Açoriano Oriental
- Front page, 11 June 2013
- Type: Daily newspaper
- Format: Berliner
- Owner(s): Açormédia, S.A.
- Founder: Manuel Vasconcelos
- Publisher: Impraçor
- Editor: Luís Pedro Silva
- Managing editor: Ana Carvalho Melo
- Founded: 18 April 1835; 191 years ago
- Language: Portuguese
- Headquarters: Rua Dr. Bruno Tavares Carreiro, 34/36 Ponta Delgada (Azores), Portugal
- Circulation: 3,662 (2010)
- ISSN: 0874-8705
- Website: www.acorianooriental.pt

= Açoriano Oriental =

Açoriano Oriental (meaning The Eastern Azorean in English) is a Portuguese language newspaper published daily from Ponta Delgada, in the archipelago of the Azores, Portugal.

==History and profile==
The Açoriano Oriental was founded on 18 April 1835, a period when national and international newspapers dominated public communication. It was its founder, Manuel António de Vasconcelos, born in Pilar da Bretanha, who first decided to publish a weekly newspaper with a regional character for the island of São Miguel, which mixed the public service and community aspects with politics and journalism.

Manuel António was a liberal, and a vigorous defender of his principles, who used his paper as a vehicle for political battles that occurred on the national stage in the period. It was a combative and debate-oriented newspaper that supported the principles espoused by the constitutional monarchists of the time, while supporting the local agrarian populous on the island. Four months prior to founding of the Açoriano Oriental, the first law that addressed press freedoms were introduced in Portugal; Manuel António de Vasconcelos quickly established his paper to take advantage of these public liberties.

Over the next 175 years, the paper took on various forms, aligning itself to political idealism on the island, and reinvented itself during periods of crisis. Manuel Ferreira de Almeida, for over thirty years and with great sacrifice, maintained the Açoriano Oriental in publication, until it was eventually acquired by Impraçor, when on 1 January 1979 it became a daily newspaper.

In November 1996, the Açoriano Oriental was integrated into Açormedia, consisting of the original shareholders of Impraçor and Grupo Lusomundo, dominated by Controlinveste Media (today the majority stakeholder).

Its local role and several years of publication, provided it with the honour of the oldest Portuguese newspaper, one of the ten oldest continuously published daily newspapers and longest surviving papers by name.

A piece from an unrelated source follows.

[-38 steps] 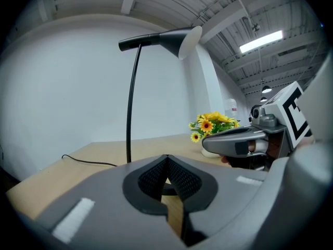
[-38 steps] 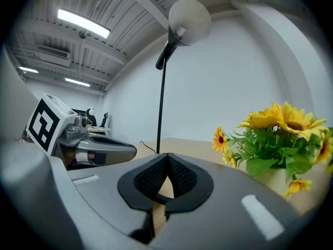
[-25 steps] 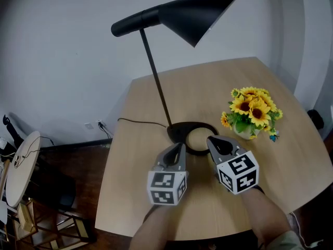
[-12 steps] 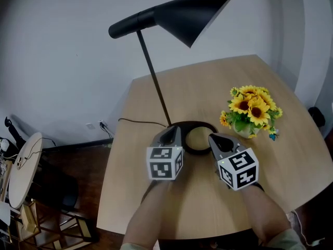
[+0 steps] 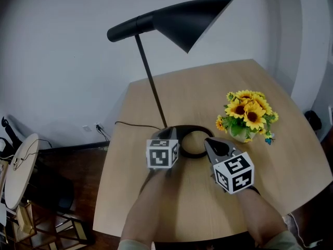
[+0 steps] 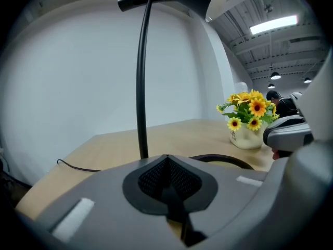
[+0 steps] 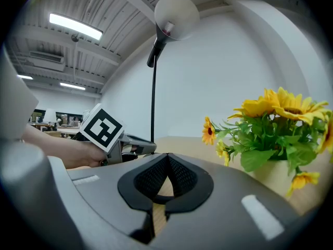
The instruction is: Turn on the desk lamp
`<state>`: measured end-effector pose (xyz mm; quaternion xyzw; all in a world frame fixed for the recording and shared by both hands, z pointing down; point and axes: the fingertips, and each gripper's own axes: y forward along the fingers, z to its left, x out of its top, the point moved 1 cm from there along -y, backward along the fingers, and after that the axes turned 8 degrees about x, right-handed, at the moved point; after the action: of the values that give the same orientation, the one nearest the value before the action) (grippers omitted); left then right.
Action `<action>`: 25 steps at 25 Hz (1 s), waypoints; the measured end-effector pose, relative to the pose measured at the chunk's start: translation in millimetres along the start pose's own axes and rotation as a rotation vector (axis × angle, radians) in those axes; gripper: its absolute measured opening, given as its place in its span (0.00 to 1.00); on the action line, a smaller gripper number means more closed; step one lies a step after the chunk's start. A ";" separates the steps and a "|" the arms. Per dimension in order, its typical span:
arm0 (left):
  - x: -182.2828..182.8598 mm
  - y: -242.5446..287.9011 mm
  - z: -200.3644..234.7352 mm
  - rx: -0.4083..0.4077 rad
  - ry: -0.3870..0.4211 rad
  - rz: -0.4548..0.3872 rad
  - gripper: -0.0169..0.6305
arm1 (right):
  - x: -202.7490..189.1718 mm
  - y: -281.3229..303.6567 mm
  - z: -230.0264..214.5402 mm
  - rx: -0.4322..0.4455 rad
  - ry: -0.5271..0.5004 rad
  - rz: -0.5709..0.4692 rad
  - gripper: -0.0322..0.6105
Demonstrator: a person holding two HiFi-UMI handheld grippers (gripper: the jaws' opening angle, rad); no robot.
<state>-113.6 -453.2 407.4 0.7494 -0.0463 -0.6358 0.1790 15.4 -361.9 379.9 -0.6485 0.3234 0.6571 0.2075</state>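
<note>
The black desk lamp has a cone shade (image 5: 192, 17), a thin pole (image 5: 151, 82) and a ring base (image 5: 190, 139) on the round wooden table (image 5: 197, 92); no glow shows from it. My left gripper (image 5: 169, 132) is shut and empty, its tips at the foot of the pole on the ring's left side. In the left gripper view the pole (image 6: 141, 87) rises just beyond the shut left gripper (image 6: 167, 159). My right gripper (image 5: 208, 141) is shut and empty at the ring's near right edge. The right gripper view shows the shade (image 7: 176, 15) from below.
A white pot of yellow sunflowers (image 5: 244, 113) stands right of the lamp base, close to the right gripper. The lamp's cable (image 5: 135, 124) runs left off the table edge. A small round side table (image 5: 21, 165) stands on the floor at the far left.
My left gripper has moved forward and up to the foot of the lamp pole. The right gripper has shifted only slightly to the left.
</note>
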 end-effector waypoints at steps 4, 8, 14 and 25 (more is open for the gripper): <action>-1.0 7.1 2.5 0.000 0.004 0.026 0.02 | 0.5 0.0 -0.2 0.001 0.001 -0.001 0.05; -3.0 8.3 4.4 -0.014 -0.031 0.041 0.02 | -0.1 0.0 -5.4 -0.007 0.004 -0.001 0.05; -8.8 12.4 2.4 -0.054 -0.057 0.088 0.02 | -4.1 3.9 -7.6 0.027 0.030 0.015 0.05; -14.3 15.7 1.1 -0.062 -0.056 0.134 0.02 | -6.8 4.7 -5.0 0.043 0.035 0.024 0.05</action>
<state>-114.8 -463.8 425.7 0.7208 -0.0818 -0.6441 0.2429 16.3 -367.7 387.6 -0.6513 0.3490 0.6410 0.2078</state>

These accolades allowed the newspaper to be recognized by the Portuguese State in 1999, with the honorary membership to the Order of Prince Henry.

In 2011, US President Barack Obama invited the members of Açoriano Oriental to participate at the commemorative ceremonies at the annual 11 September ceremonies: the invitation was extended to a select number of newspapers worldwide.

==Circulation==
The circulation of Açoriano Oriental was 3,945 copies in 2009 and 3,662 copies in 2010.